Robin Thicke « Sex Therapy : the session » @@@@


Il est beau-gosse, il a trop la classe, il chante très bien et aucun mec n’en est jaloux tellement c’est un gentleman sympa. Et désolé pour vous mesdames, son couple fonctionne à merveille puisque lui et sa femme, la mannequin Paula Patton, attendent leur premier enfant pour 2010.

Aujourd’hui arrivé à son quatrième album, le crooner du label Star Trak profite de son statut de valeur sûre de la soul/r&b pour diversifier son catalogue. Portant cette référence à Marvin Gaye, Sex Therapy se veut plus flashy et moins vintage, plus osé et moins romancé, plus dancefloor que down-tempo, avec plus de collabos que de solo. Avec ces atours, Robin Thicke se veut plus divertissant et magnétique, tout en gardant son style et son charme.

Ce changement de cap se déroule en douceur, par une première accroche aux allures de neosoul chic, « Mrs Sexy », qui ne sert qu’à entremettre deux amoureux avant le titre éponyme. « Sex Therapy » est typiquement la chanson pour faire l’amour où les images de corps entrelacés traversent l’esprit. Il nous convainc une fois de plus que les chanteurs de r&b ne sont pas tous des dragueurs invétérés dont le corps chemise ouverte et les qualités vocales suffisent à mettre une demoiselle dans le lit (ou un canapé, sur une machine à laver ou un autre endroit fantaisiste). Il ne porte pas de costumes déconstractés pour paraître cool et classe, faire adulte, pas la peine, il l’est déjà naturellement. Ce n’est pas non plus le genre à écrire des textes à l’eau de rose comme une lettre d’amour de post-adolescent faussement lubrique qui ne capte rien à la vie. Il démontre également qu’on peut chanter dans les aigüs sans passer pour un castrat (comme The-Dream) et qu’il sait exécuter un slow sans paraître ridicule, exemple avec « 2 Luv Birds » qui unira des couples dans des pas de danses cajoleurs.

Ce qui caractérise monsieur Thicke est avant tout son originalité, sa manière d’aborder les femmes et sa recherche de nouveautés. Il possède ce côté James Bond (que l’on retrouve sur la pochette je trouve) qui le rend irrésistible, un modèle masculin prêt à prendre des risques et aller jusqu’au bout des choses. Ceci se traduit dans sa musique par certaines prises de risque tout à fait jouissive sans que cela paraisse conceptuel, dans le sens où ses idées prennent forme dans le moindre détail et sont réussies du premier coup. Sur le fripon « Meiplé » (pour « me I play »), Robin et son producteur attitré Pro-Jay ont eu l’idée géniale de sampler Brigitte Bardot et d’inviter Jay-Z pour cette aventure de deux américains à Paris. Oui oui, on entend bien la voix de BB dire « phoque ». C’est comme pour « Everything I Can’t Have » sur The Evolution of Robin Thicke sauf que cette fois ils ont pioché dans le patrimoine français bien glamour. Merci Robin !

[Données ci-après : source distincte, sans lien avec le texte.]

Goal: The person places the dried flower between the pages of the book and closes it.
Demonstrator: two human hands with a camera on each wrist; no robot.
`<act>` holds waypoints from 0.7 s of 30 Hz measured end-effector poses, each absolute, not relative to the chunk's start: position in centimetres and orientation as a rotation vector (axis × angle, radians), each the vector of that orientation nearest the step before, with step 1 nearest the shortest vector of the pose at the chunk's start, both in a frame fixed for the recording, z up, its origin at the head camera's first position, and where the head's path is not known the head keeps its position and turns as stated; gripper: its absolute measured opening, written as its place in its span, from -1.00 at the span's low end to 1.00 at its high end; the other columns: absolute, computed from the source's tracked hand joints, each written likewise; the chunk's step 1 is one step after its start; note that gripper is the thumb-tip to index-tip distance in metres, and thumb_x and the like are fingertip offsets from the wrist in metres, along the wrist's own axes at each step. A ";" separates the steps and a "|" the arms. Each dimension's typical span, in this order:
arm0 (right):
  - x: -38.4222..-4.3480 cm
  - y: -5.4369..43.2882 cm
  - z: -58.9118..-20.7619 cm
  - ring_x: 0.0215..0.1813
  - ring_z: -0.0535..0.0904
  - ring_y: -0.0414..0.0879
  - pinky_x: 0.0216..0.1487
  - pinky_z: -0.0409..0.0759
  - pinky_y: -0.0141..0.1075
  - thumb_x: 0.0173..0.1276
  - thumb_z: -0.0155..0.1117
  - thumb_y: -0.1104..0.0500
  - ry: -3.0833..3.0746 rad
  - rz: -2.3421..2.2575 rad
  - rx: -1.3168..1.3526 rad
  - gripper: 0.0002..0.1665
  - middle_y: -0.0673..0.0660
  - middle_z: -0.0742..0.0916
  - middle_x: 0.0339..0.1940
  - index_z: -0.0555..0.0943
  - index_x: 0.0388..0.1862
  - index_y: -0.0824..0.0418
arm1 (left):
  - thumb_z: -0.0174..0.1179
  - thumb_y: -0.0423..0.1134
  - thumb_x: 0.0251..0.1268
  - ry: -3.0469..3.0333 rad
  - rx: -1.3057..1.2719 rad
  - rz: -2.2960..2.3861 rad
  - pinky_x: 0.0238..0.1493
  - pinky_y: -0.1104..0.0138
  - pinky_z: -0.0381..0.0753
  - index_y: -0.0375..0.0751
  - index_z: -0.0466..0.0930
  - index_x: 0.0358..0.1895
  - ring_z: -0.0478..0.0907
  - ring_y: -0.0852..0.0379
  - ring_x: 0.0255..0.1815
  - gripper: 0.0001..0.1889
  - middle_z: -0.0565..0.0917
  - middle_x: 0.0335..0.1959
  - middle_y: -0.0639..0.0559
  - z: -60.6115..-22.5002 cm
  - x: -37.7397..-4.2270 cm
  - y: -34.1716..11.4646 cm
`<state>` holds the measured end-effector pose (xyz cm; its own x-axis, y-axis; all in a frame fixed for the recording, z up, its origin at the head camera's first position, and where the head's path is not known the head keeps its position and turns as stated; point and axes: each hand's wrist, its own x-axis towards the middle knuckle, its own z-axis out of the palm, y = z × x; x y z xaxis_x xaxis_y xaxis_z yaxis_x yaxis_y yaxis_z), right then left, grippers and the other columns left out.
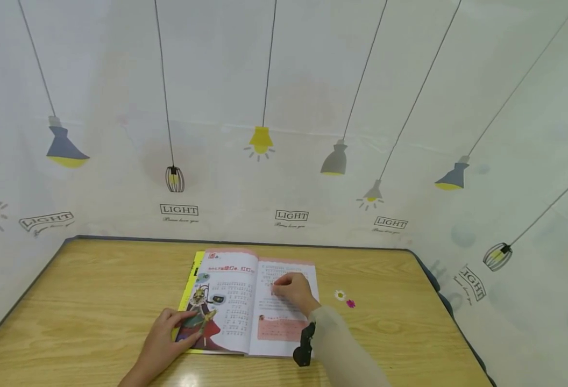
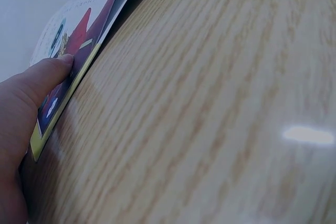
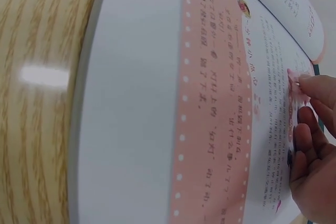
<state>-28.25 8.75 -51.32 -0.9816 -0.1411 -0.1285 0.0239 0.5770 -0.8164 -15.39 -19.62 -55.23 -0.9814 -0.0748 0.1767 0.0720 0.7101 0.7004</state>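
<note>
An open book (image 1: 238, 328) with printed pages and a cartoon picture lies on the table. My left hand (image 1: 165, 330) rests on the left page's lower outer edge, over the picture; in the left wrist view its thumb (image 2: 52, 74) presses on the page. Above the right page, my right hand (image 1: 293, 290) pinches a small pale pink flower (image 3: 295, 83) between thumb and forefinger. The flower is partly hidden by the fingertips, close to the printed text. To the right of the book lie a small white flower (image 1: 340, 295) and a magenta flower (image 1: 350, 304).
The wooden table (image 1: 95, 290) has a dark edge along the back and sides. Behind it stands a pale wall covering (image 1: 216, 134) printed with hanging lamps. A yellow cover (image 1: 194, 269) sticks out under the book's left side.
</note>
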 end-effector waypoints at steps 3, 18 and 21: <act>-28.2 8.7 -51.5 -0.38 0.47 -0.13 -0.31 0.45 -0.29 0.10 0.37 0.25 2.639 -1.368 -0.108 -0.90 0.05 0.62 -0.43 0.65 -0.39 0.25 | 0.43 -0.04 -0.11 -2.727 0.007 -1.118 -0.25 0.26 0.36 -0.10 0.62 -0.04 0.32 0.16 -0.30 -0.52 0.37 -0.28 0.05 -55.3 -15.4 -19.6; -27.7 8.6 -51.5 -0.40 0.44 -0.13 -0.35 0.41 -0.31 0.12 0.36 0.25 2.675 -1.372 -0.104 -0.87 0.04 0.58 -0.46 0.64 -0.33 0.25 | 0.41 0.02 -0.10 -2.743 0.023 -1.111 -0.27 0.28 0.33 -0.10 0.62 -0.03 0.29 0.15 -0.30 -0.50 0.36 -0.28 0.05 -55.3 -15.4 -19.5; -27.9 8.7 -51.6 -0.39 0.44 -0.13 -0.34 0.41 -0.32 0.11 0.36 0.25 2.663 -1.379 -0.105 -0.85 0.04 0.57 -0.44 0.64 -0.31 0.24 | 0.42 0.00 -0.11 -2.733 0.012 -1.103 -0.27 0.28 0.33 -0.11 0.62 -0.04 0.29 0.15 -0.30 -0.50 0.37 -0.28 0.06 -55.3 -15.4 -19.5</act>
<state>-27.91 8.74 -51.57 -0.9876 -0.1264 -0.0932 0.0031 0.5774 -0.8164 -15.36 -19.53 -55.31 -0.9811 -0.0800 0.1763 0.0649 0.7223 0.6885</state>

Merci aussi d’avoir saisi l’occasion de clouer le bec des critiques qui pensaient qu’il s’enfermait dans un style r&b trop class…ique. Il a pris le pari de travailler avec Polow Da Don, Kane Beatz, Jeff Bhasker et bon nombre d’artistes en vogue. Avec le bassy « Make U Love Me », « Shackin’ It 4 Daddy » feat Nicki Minaj (la femcee protégée de Lil Wayne) et « Rollacoastas » avec Estelle, comme quoi un homme marié garde un fort potentiel d’attraction, Robin Thicke passe sur les dancefloors branchés et les playlists avec élégance. C’est surprenant d’entendre notre crooner sur de tels morceaux, plus axés grand public, plus mainstream et ça marche. Plus surprenant encore, « Elevatas » se cadre dans un registre clairement New Wave : un instrumental de Jeff Bhasker aux tendances électro-rock et la présence symbolique de Kid Cudi. Ce n’est les featurings qui manquent, les superstars de la Westcoast Snoop Dogg et Game sont présents sur ce projet. Snoop prête sa voix sur « It’s In The Mornin’ », un morceau langoureux subtilement sophistiqué produit par le légendaire Teddy Riley, tandis que The Game pose un couplet sur le classy « Diamonds ». « Diamonds » est très représentative de Robin Thicke, c’est vraiment le type de morceau qui lui ressemble le plus, avec « Million Dollar Baby » en duo avec Jazmine Sullivan et un « Jus Right » finement épicé.

Quel que soit le genre employé, Robin Thicke reste le même homme, il plaît toujours autant. Pour faire durer le plaisir, sachez qu’il existe une version longue de Sex Therapy, sous-titrée the experience.